The following general definition of “paying quantities” is given in Words and Phrases, vol. 6, p. 5247:
“The term ‘paying quantities,’ as used in an oil lease for a given term and as much longer as oil can be produced in paying quantities, means paying quantity to the lessee. If the well*853 pays a profit, even small, over operating expenses, it produces in paying quantity, though it may never repay its cost, and the operation as a whole may result in a loss. The phrase 'paying quantities,’ therefore, is to he construed with referenge to the operator, and by his judgment, when exercised in good faith.”
“A provision in an oil lease that' after the completion of the first well the lessee should drill a specified number of wells, in case oil should be found in paying quantities, does not mean that, if oil was found in the test or first well in a sufficient quantity to pay a profit, however small, in excess of the cost of producing it, excluding the cost of drilling the well and of equipment, then oil was found in paying quantities, witÉin the meaning of the contract, but means that additional wells are to be drilled only in case oil be found in such quantities as - would, taken in connection with other conditions, induce ordinarily prudent persons in a like business to expect a reasonable profit on the whole sum required to be expended; and whether oil was found in paying quantities is to be exclusively determined by the operator, acting in good faith.”
“We, the jury, find a verdict in favor of the defendants. L. L. Singleton, Foreman.”
Both of these verdicts were copied into the judgment rendered by the court. The special verdict was not signed by the jury, while the general verdict was. On this judgment appellant assigns two propositions: (1) That the special verdict is void because not signed by the foreman; and (2) that the jury having returned .a general verdict without any instructions from the court, and the same having been copied by the court into its judgment, the judgment is void because it cannot be determined whether the judgment is rendered on the special verdict or the general verdict.
These assignments are overruled. It is not essential to the validity of a verdict that it be signed by the foreman. Burton v. Bondies, 2 Tex. 204; Banana Co. v. Wollfe, 22 S. W. 269; Dunlap v. Raywood Rice Canal & Milling Co., 43 Tex. Civ. App. 269, 95 S. W. 43; Quanah, A. & P. Ry. Co. v. R. D. Jones Lbr. Co., 178 S. W. 861; Crosby v. Stevens, 184 S. W. 711; Calvin v. Neel, 191 S. W. 794; City of Henderson v. Fields, 194 S. W. 1004; Barker v. Ash, 194 S. W. 467.

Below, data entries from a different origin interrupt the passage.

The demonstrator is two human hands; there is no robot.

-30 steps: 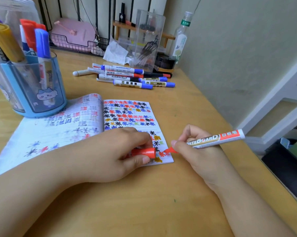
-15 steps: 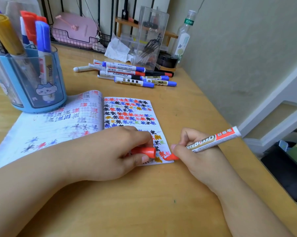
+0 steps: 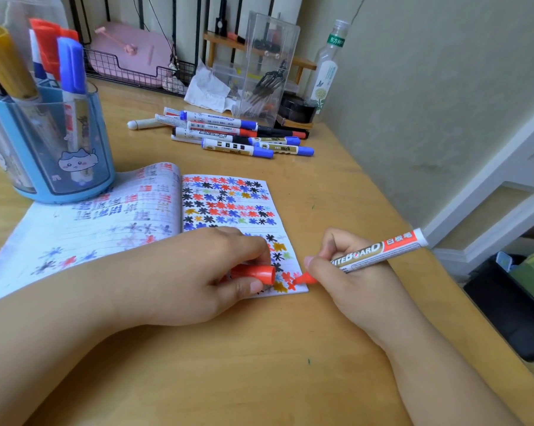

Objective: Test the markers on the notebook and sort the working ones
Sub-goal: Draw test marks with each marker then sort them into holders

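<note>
Leftmost, at ten o'clock, the blue pen holder [image 3: 75, 182] stands on the notebook [image 3: 105, 222]; the left hand [image 3: 204, 272] pinches a red cap [image 3: 255, 274]; at three o'clock the right hand [image 3: 348, 281] grips the red marker [image 3: 379, 252], tip on the page corner.

A light wooden desk [image 3: 336, 186] runs up to a plain beige wall [image 3: 428, 87] on the right — soft, even daylight falls across both. White stepped framing [image 3: 505, 167] stands beside the desk edge, and a black wire rack [image 3: 130, 72] lines the back.
</note>
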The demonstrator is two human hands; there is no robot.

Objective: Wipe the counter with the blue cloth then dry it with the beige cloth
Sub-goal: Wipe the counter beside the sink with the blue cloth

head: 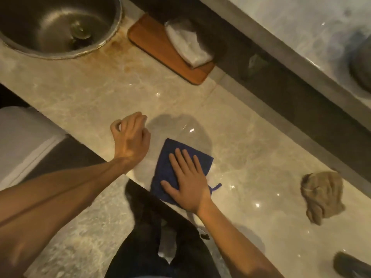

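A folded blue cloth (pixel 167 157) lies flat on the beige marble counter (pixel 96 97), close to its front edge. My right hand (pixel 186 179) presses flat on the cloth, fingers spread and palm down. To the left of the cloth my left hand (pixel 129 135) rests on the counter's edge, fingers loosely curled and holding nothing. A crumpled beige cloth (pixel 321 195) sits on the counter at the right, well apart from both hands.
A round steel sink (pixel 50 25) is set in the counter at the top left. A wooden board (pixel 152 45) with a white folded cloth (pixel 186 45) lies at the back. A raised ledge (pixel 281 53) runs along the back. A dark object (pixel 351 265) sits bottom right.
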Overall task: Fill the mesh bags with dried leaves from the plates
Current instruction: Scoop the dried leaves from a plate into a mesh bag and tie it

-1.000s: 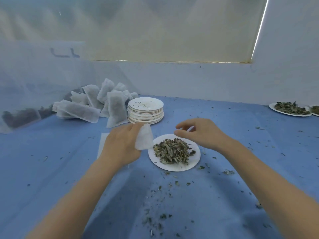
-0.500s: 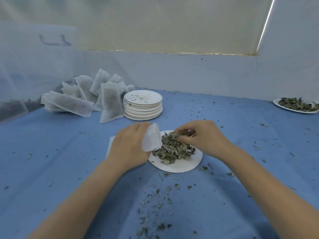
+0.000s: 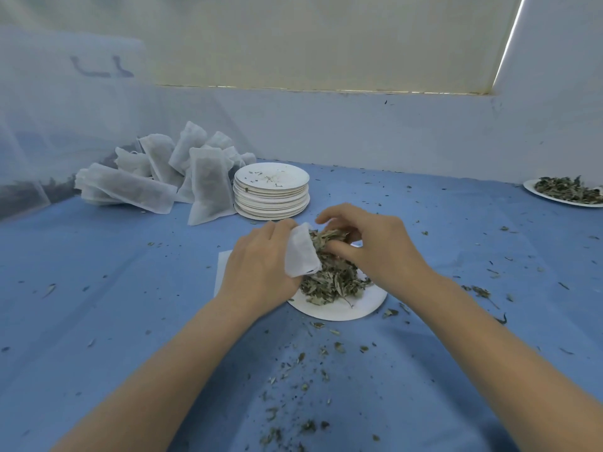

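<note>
A white paper plate (image 3: 339,309) in the middle of the blue cloth carries a heap of dried leaves (image 3: 334,280). My left hand (image 3: 257,269) holds a small white mesh bag (image 3: 300,252) at the plate's left rim, its mouth turned toward the leaves. My right hand (image 3: 372,246) is curled round a clump of leaves right at the bag's mouth. Under my left hand lies a flat white sheet or bag (image 3: 222,272), mostly hidden.
A stack of used paper plates (image 3: 270,190) stands behind the hands. Several filled mesh bags (image 3: 156,181) are piled to its left. Another plate of leaves (image 3: 567,192) sits at the far right edge. Leaf crumbs are scattered over the blue cloth (image 3: 98,288). White netting hangs at left.
My right hand dropped onto the leaf heap, closed on a clump and brought it up to the bag's mouth. My left hand kept hold of the bag.
</note>
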`<state>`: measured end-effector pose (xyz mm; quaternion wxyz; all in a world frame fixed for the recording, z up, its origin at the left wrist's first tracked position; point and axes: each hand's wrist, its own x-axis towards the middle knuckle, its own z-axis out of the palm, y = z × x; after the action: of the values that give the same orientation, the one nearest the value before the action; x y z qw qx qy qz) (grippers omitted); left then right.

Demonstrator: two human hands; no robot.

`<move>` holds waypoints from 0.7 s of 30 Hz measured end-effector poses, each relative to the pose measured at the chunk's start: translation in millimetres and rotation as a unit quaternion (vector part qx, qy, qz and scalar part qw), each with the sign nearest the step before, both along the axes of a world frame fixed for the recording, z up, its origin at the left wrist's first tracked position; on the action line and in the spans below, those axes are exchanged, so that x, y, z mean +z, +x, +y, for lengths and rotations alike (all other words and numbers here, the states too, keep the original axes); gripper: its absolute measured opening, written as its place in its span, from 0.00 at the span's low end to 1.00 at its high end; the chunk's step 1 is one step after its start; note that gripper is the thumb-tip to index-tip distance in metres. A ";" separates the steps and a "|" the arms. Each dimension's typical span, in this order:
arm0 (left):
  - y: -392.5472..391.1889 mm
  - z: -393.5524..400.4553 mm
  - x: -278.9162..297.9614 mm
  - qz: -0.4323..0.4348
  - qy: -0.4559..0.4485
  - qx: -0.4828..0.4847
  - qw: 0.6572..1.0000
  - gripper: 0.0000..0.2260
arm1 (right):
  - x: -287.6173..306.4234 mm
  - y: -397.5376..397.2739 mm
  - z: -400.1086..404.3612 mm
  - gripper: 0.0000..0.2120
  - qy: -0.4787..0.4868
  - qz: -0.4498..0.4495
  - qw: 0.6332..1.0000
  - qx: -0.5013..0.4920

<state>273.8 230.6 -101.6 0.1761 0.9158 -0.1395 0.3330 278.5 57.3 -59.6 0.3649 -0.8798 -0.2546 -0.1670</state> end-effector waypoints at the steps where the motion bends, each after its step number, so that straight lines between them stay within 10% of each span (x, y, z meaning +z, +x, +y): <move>1: -0.7 -1.3 -0.1 -0.001 0.001 -0.004 1.000 0.26 | -1.6 -0.4 1.5 0.15 0.006 0.008 1.000 0.005; 11: -3.1 -6.0 -4.0 -0.035 -0.002 -0.016 0.999 0.23 | -0.2 0.4 3.1 0.22 0.096 0.189 0.972 0.104; 16: -3.2 -8.5 -1.1 -0.010 -0.078 -0.014 0.997 0.21 | -7.7 -0.3 10.4 0.18 0.188 0.106 0.976 0.039; 21: -5.8 -12.2 -0.7 -0.045 -0.054 -0.040 0.997 0.20 | -10.9 -3.8 18.3 0.17 0.078 0.038 0.996 0.027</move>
<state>268.0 218.4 -102.3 0.2324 0.8825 -0.1658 0.3737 274.7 75.6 -70.5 0.4461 -0.8473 -0.2504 -0.1425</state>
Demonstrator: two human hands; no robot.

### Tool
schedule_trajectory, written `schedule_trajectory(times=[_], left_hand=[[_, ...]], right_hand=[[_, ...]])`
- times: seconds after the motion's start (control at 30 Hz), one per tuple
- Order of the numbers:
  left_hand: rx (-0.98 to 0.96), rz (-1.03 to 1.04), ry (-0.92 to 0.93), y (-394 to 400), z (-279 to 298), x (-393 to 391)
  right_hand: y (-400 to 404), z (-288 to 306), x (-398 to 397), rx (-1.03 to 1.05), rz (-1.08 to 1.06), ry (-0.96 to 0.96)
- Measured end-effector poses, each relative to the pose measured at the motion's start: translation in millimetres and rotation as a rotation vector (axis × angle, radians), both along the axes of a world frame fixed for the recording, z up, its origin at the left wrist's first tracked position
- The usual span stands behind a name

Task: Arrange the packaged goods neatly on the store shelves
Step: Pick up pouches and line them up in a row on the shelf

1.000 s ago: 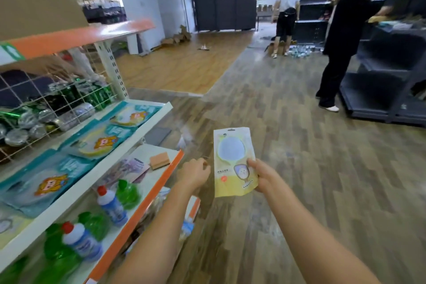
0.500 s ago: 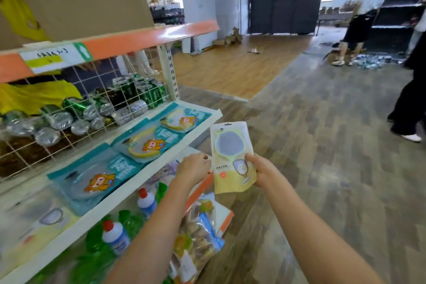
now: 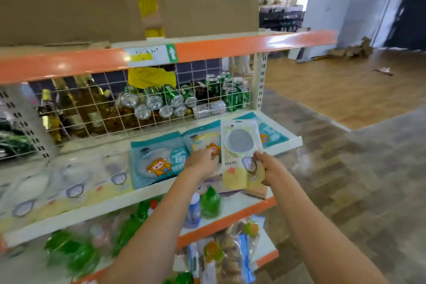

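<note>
Pouch (image 3: 241,154) now nearer shelf edge (image 3: 147,193); aisle open

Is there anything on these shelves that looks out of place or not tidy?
Yes. Behind the wire grid, several green cans lie tipped on their sides in a heap, while others at the right end stand upright. The teal packets on the white shelf lie flat.

Yellow packet (image 3: 241,157) with a round grey window, held upright in front of the white shelf (image 3: 147,193). Blue packets (image 3: 156,159) with a cartoon kid, lying flat on that shelf.
</note>
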State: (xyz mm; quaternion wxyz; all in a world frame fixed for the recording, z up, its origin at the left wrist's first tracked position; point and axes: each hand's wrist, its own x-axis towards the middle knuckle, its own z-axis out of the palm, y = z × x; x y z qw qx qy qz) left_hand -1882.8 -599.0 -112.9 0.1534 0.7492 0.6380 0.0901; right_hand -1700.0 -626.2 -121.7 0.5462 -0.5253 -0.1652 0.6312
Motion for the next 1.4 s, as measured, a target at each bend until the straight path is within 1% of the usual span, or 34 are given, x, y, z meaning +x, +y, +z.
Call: schedule_trajectory(times=[0.1,0.33,0.57,0.63,0.73,0.9,1.0,1.13,1.23,1.3,1.4], left_hand=[[0.003,0.097,-0.051,1.2,-2.5,-17.5],[0.011,0.280,-0.054,-16.1,-13.2,-60.2],[0.013,0.421,-0.095,-32.2,-4.9,-101.9],[0.003,0.442,-0.144,-35.8,-3.1,-113.5],[-0.015,0.450,-0.159,-39.5,0.0,-127.0],[-0.017,0.499,-0.199,-36.2,7.5,-140.8],[-0.013,0.532,-0.300,-33.5,14.1,-148.4],[-0.009,0.621,-0.605,-28.7,14.3,-159.8],[-0.030,0.681,-0.778,-27.0,8.7,-168.2],[-0.051,0.702,-0.847,-25.8,5.2,-175.4],[-0.057,0.698,-0.900,-28.3,5.5,-186.6]], right_hand=[[17.8,-1.5,-11.2,-0.009,0.077,0.012],[43.5,-15.3,-58.1,-0.046,0.314,-0.017],[46.7,-12.5,-111.5,0.014,0.530,-0.057],[45.5,-11.4,-122.2,0.050,0.546,-0.153],[41.0,-12.7,-139.3,0.009,0.571,-0.050],[42.9,-12.1,-161.3,0.045,0.598,0.050],[46.6,-11.5,-170.9,0.046,0.587,0.013],[44.0,-6.9,-182.5,0.036,0.594,-0.006],[42.5,-9.5,-191.4,0.054,0.597,-0.011],[42.6,-12.3,-197.5,0.078,0.618,-0.040],[40.8,-9.8,-205.3,0.079,0.632,-0.102]])
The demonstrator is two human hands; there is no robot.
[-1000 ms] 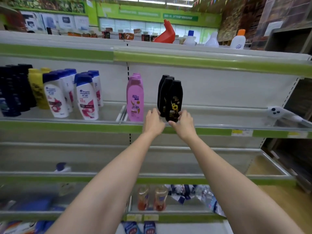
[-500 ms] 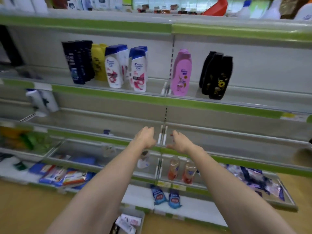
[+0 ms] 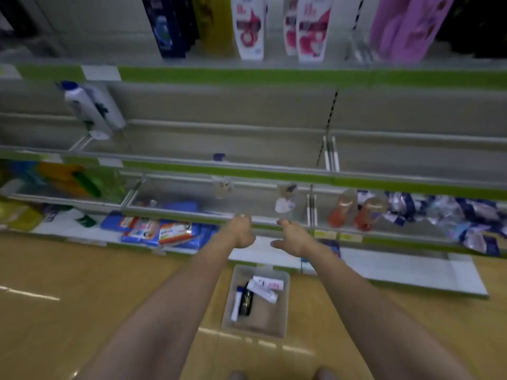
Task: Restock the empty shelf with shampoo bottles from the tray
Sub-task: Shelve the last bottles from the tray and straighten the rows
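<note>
Both arms stretched out low, center frame, blurry. Left hand (image 3: 239,232) loosely curled, holding nothing. Right hand (image 3: 291,235) spread, fingers apart, holding nothing. Hands near each other, not touching, both above the tray (image 3: 284,305).

Tray sits on the wood floor (image 3: 82,297), lower center, just in front of the bottom shelf. Inside it: a black bottle (image 3: 245,300), a white bottle (image 3: 236,304) beside it, and white-pink tubes (image 3: 267,287) at the far end. Near half of the tray is bare.

Top of frame: top shelf (image 3: 274,75) stocked with dark blue, yellow, white-red and pink bottles (image 3: 403,26). Middle shelf (image 3: 247,144) mostly bare, one white bottle with blue cap at upper left, tilted. Orange bottles (image 3: 356,209) on lower shelf, right of center.
</note>
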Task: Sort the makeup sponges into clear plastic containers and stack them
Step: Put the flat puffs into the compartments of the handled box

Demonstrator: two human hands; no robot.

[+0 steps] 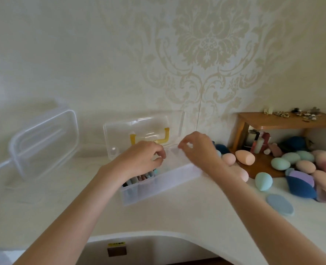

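Observation:
A clear plastic box (158, 185) with compartments lies on the white table, its lid (120, 131) with a yellow handle (165, 135) raised against the wall. Several flat sponges stand in its left compartments. My left hand (142, 159) hovers over them with fingers curled; what they hold is hidden. My right hand (196, 148) pinches a thin clear divider (174, 150) above the box's right side. A heap of makeup sponges (302, 167) in peach, mint, pink, navy and lilac lies at the right.
A larger clear container (43, 142) leans on its side at the left, near the wall. A small wooden shelf (284, 121) with trinkets on top and bottles beneath stands at the back right. The table's front edge (139, 234) curves inward toward me.

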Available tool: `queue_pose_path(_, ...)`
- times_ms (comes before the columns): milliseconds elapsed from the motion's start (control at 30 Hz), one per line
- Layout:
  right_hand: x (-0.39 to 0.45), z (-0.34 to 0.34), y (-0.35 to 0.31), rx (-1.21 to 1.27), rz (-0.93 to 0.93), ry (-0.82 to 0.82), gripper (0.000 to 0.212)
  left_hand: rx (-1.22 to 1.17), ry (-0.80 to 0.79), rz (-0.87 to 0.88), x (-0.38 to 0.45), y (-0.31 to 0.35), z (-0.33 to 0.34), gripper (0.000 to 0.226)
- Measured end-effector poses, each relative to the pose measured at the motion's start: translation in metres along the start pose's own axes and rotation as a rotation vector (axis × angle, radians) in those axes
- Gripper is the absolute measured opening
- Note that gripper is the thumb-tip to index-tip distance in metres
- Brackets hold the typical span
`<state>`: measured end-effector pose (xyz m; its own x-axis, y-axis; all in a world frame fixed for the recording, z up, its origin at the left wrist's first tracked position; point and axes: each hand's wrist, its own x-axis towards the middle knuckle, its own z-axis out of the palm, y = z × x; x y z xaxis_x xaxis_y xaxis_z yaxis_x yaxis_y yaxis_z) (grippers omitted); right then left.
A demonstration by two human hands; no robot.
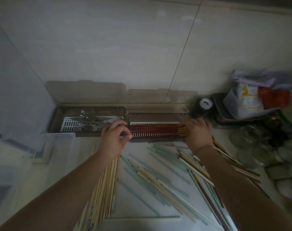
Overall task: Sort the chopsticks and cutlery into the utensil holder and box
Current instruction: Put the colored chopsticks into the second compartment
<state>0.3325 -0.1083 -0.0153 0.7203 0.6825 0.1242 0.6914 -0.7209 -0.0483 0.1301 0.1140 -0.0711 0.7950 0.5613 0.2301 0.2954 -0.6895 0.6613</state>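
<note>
On the far left of the tabletop (138,220) a clear tub (58,144) stands apart from the work. Behind it the left box (55,117) holds the cutlery (88,121), a shiny tangle on a white slotted tray. We judge these pieces stiff, heavier than the sticks and slick, best lifted by the handles.

Our left hand (113,139) sits at the seam between the two boxes, fingers curled with thumb meeting fingertips; whether that grip pinches a stick end we cannot tell. Below it the pale chopsticks (105,189) lie as a rough sheaf, partly under the forearm. They look like light, rigid wood or bamboo and should bundle easily if gathered near the middle.

The right box (156,140), lid up, carries the red chopsticks (155,129) in a neat row across its slotted tray, gold bands at the right end. They look lacquered, so probably slippery; squaring them up from both ends seems the safest hold.

On the tabletop nearer us the green chopsticks (158,154) are scattered, crossing cream and brown ones. Thin and prone to roll, we think.

Our right hand (197,132) curls over the banded ends, its grip closed on them. Jars and clutter crowd the far right.
</note>
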Motion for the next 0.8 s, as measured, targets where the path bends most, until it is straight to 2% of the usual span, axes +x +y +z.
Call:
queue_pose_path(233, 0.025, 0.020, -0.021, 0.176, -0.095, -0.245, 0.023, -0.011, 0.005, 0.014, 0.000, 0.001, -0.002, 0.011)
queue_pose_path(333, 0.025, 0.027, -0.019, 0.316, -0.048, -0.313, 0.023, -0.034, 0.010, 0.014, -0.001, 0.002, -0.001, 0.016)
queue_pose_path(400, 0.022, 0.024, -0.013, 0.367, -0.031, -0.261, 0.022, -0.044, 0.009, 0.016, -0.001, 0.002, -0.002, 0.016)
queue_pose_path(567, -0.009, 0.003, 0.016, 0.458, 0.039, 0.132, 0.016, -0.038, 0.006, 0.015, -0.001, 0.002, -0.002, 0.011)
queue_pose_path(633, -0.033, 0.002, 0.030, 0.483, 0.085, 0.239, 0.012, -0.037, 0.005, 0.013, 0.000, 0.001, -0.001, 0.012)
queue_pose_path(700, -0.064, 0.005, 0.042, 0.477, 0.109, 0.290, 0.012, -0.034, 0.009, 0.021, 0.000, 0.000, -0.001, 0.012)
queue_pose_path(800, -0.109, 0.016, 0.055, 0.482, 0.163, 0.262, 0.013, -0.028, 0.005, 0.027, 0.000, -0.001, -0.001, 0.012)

The following proposition is taken from the brief of appellee, and we believe that It states a correct proposition of law:
“When a case is submitted to a jury on special issues, the court from the jury’s answers renders judgment. Even though the jury in addition to making answers to the questions submitted should return a general verdict as was done in this case, the judge can ignore same in rendering his judgment.” Heflin v. Burns, 70 Tex. 347, 8 S. W. 48; Dunlap v. Raywood Rice & Milling Co., 43 Tex. Civ. App. 269, 95 S. W. 43.
In view of the disposition made by us of the above assignments, all other assignments made by appellant become immaterial, and are overruled.
Finding no error in this record, this case is in all things affirmed.